The job is to find each line of the records below that includes the word "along" and copy it.
━━━━
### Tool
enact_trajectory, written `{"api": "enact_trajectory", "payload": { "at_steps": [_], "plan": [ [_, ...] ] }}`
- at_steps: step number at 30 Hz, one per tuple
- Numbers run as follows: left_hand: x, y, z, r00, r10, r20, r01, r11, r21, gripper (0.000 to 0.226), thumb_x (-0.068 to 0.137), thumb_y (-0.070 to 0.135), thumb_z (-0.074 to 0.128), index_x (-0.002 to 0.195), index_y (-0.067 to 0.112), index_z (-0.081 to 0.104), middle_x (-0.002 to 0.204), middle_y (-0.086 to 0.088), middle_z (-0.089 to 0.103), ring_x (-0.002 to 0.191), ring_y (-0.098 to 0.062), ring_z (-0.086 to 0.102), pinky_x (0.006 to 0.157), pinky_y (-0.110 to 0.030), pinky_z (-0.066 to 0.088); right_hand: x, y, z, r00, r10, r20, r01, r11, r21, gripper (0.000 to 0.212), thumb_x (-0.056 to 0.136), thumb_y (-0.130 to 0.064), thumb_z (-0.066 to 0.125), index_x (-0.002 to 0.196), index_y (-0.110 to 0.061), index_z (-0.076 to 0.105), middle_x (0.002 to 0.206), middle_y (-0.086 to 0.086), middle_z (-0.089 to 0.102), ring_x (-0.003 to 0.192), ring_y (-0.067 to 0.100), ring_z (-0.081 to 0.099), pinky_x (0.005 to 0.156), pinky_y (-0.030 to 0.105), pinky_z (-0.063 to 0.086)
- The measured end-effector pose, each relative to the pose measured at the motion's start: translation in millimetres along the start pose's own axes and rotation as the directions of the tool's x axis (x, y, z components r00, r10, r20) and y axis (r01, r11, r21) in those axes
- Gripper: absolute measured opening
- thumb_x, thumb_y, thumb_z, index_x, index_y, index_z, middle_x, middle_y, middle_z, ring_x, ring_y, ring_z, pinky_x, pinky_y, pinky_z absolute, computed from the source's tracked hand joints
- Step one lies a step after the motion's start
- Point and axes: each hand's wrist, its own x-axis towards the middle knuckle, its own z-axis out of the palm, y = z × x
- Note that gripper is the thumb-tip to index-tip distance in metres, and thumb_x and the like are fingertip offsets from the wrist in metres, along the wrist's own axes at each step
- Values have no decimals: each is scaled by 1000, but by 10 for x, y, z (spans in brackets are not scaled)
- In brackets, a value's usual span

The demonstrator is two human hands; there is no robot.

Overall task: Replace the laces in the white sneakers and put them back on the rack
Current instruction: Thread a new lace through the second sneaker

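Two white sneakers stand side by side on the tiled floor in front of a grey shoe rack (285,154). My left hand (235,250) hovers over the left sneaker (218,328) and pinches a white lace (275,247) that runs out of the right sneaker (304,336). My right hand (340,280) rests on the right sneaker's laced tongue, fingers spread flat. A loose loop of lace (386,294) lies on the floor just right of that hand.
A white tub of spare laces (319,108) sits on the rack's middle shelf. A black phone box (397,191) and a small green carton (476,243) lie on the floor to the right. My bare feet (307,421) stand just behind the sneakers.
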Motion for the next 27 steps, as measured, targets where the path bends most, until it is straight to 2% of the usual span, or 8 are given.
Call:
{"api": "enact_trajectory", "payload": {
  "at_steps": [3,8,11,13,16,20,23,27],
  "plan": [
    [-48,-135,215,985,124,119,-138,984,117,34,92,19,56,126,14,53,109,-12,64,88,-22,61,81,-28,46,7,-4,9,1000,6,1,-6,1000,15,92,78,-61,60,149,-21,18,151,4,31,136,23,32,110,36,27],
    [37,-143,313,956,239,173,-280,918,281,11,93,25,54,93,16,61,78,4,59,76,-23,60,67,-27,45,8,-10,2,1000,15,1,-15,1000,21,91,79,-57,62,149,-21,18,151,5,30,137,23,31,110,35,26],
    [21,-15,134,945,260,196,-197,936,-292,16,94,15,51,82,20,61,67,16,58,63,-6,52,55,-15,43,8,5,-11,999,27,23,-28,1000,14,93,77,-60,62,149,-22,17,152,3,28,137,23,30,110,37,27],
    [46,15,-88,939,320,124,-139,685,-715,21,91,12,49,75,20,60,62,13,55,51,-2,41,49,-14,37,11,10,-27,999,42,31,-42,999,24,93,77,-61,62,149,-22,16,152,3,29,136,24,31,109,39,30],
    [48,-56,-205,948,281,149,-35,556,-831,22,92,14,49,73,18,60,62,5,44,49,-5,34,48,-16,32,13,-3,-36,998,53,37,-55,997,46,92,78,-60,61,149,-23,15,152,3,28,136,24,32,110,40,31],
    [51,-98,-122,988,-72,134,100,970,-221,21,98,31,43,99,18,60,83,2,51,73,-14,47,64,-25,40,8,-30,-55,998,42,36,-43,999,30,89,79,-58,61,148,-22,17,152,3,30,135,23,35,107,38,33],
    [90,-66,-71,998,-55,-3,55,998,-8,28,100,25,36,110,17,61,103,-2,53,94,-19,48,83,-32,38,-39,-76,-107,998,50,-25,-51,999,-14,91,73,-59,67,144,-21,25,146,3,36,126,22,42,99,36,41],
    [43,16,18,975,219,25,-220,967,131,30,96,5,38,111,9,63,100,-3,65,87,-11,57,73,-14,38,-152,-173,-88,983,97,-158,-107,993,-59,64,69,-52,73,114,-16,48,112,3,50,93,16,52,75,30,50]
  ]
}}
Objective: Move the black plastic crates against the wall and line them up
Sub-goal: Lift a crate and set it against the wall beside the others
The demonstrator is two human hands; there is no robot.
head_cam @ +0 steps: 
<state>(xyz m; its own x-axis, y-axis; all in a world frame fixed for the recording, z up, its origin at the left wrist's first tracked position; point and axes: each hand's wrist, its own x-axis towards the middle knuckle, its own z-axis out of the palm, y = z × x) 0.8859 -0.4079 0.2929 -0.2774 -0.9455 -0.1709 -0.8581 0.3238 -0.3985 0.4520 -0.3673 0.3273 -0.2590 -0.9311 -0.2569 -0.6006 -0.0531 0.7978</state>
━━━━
Task solution:
- The measured end-effector pose, each relative to the pose measured at the motion's start: translation in millimetres along the start pose's own axes and rotation as the directions of the tool's x axis (x, y, z components r00, r10, r20) and y axis (r01, r11, r21) in those axes
- Note that gripper is the thumb-tip to index-tip distance in metres, and thumb_x and the like are fingertip offsets from the wrist in metres, along the wrist's own axes at each step

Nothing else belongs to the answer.